When We Lost Our Heads is a 2022 Canadian novel author by Heather O'Neill published by HarperCollins.

Set in the fictional Golden Mile neighbourhood of Montreal in the 1800s, the novel follows two best friends, Marie Antoine and Sadie Arnett, who develop a deep and obsessive friendship early in childhood. 

Many of the characters names are taken from real French historical figures. Marie Antoine is an illusion to French queen Marie Antoinette while Sadie Arnett is an allusion to Marquis de Sade and her work Justine & Juliette is a reference to two of de Sade's most well known works: Justine and Juliette.

Summary
Marie Antoine is raised as the spoiled sole heiress of a sugar empire in Montreal's Golden Mile. She eventually befriends Sadie Arnett, the only daughter of poor social climbers with political ambitions. Marie is jealous of Sadie's genius and talent for writing while Sadie is jealous of the way Marie is constantly coddled and loved. Nevertheless the two girls view each other as each other's only true friend. One day Sadie suggests they play "duel" using Marie's father's pistols. Unbeknown to them the pistols are loaded. They are prevented from killing each other by Agatha, a maid who tried to intervene.  

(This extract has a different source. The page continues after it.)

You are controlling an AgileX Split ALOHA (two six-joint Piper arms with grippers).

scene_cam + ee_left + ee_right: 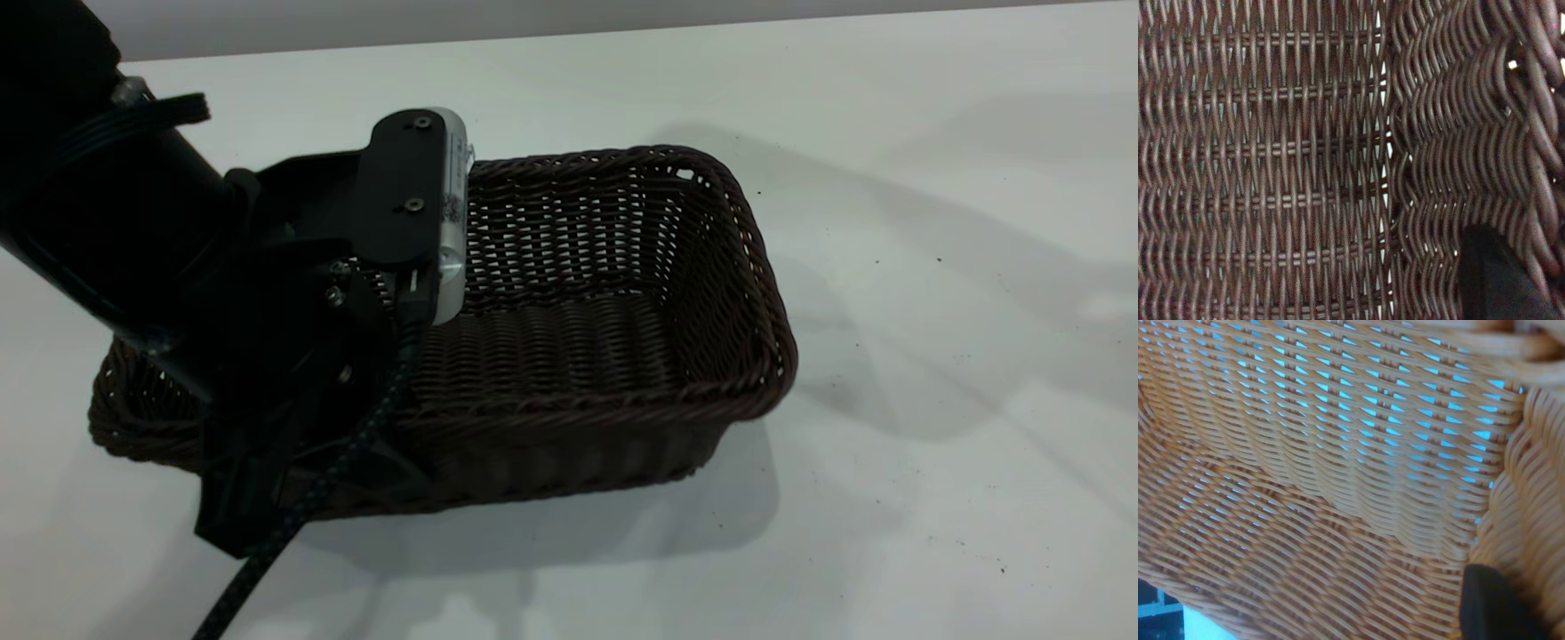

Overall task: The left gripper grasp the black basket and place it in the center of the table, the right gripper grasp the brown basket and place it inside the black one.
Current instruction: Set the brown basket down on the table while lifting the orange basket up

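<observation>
The black basket (578, 338) stands on the white table (933, 267), a little left of the middle of the exterior view. My left gripper (267, 480) reaches down over the basket's near-left rim and is shut on that wall. In the left wrist view one black finger (1491, 280) lies inside against the dark weave (1271, 160), and the other finger is hidden behind the rim. The right gripper (1538, 593) is out of the exterior view. Its wrist view shows one black finger (1491, 607) inside the brown basket (1305, 487), pressed at the side wall by the braided rim.
Open white tabletop with small dark specks lies to the right of and in front of the black basket. The left arm's braided cable (267, 551) hangs down to the front edge. The table's far edge (622, 31) meets a grey wall.
</observation>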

Marie places the blame for the murder on Sadie and Sadie is sent to an all girl's school in England. Marie travels across America with her father constantly feeling ennui and missing Sadie. Meanwhile, at the all girl's school, Sadie accidentally finds a book of pornography and begins to write erotic texts to entertain herself and the girls at school. 

When she is 21 Marie is courted by Phillip, Sadie's older brother. Having no interest in any particular man she agrees to allow Phillip to court her as long as he returns Sadie to her. Sadie is brought back to Montreal where she and Marie continue to be fascinated with one another. However after a disastrous dinner in which Sadie brings up the murder the Arnett's try to have Sadie instituionalized. A kind maid allows her to escape sending her to the Squalid Mile, a working class part of Montreal.

In Squalid Mile Sadie is taken in by George, a cross dressing midwife who works in a brothel. George introduces Sadie to the world of sex and helps to edit her work. 

Meanwhile, no longer interested in Phillip, Marie tries to call of their engagement and is raped by him. The rape makes her realize that her beloved, recently deceased father, was repeatedly raping the maids. Marie decides to now focus on running her sugar empire as ruthlessly as she can in order to accumulate more power and money.

Sadie eventually finishes her novel Justine and Juliette which, through George's help, becomes a wild success. Flattered by the book, which Marie knows is based on her, Marie retrieves Sadie and promises to always protect her and her writing. While removing Sadie from the squalid mile they encounter Mary Robespierre, Marie's working class doppleganger who loathes Marie. Sadie warns her that Mary is a threat. 

Heartbroken that Sadie has abandoned her George writes and publishes a pamphlet against Marie and her factory. Mary harnesses the revolutionary energy and tries to incite the working class women to riot against Marie though George suspects her motives are not to uplift the masses but simply to take what Marie has. 

While going through her father's papers in an attempt to buy off Mary, Marie discovers that she and Mary are twins, the children of a brief affair between their father and Agatha. Marie was a child adopted to replace the biological child who was born to her father and his wife who died at four months. Marie burns the evidence of her parentage and attempts to murder Mary. 

In return Mary poisons Marie. After Marie dies, Mary is quickly discovered to be the murderess and brought to trial. Sadie confesses that both she and Marie murdered Agatha as children though rather than being hanged she is institutionalized. George is revealed to be the biological child of Marie's parents who goes on to become a journalist who fights for working class women.

Reception
The novel was widely praised with CBC calling it "a page-turning novel".

The novel was nominated for the 2022 Grand Prix du livre de Montréal.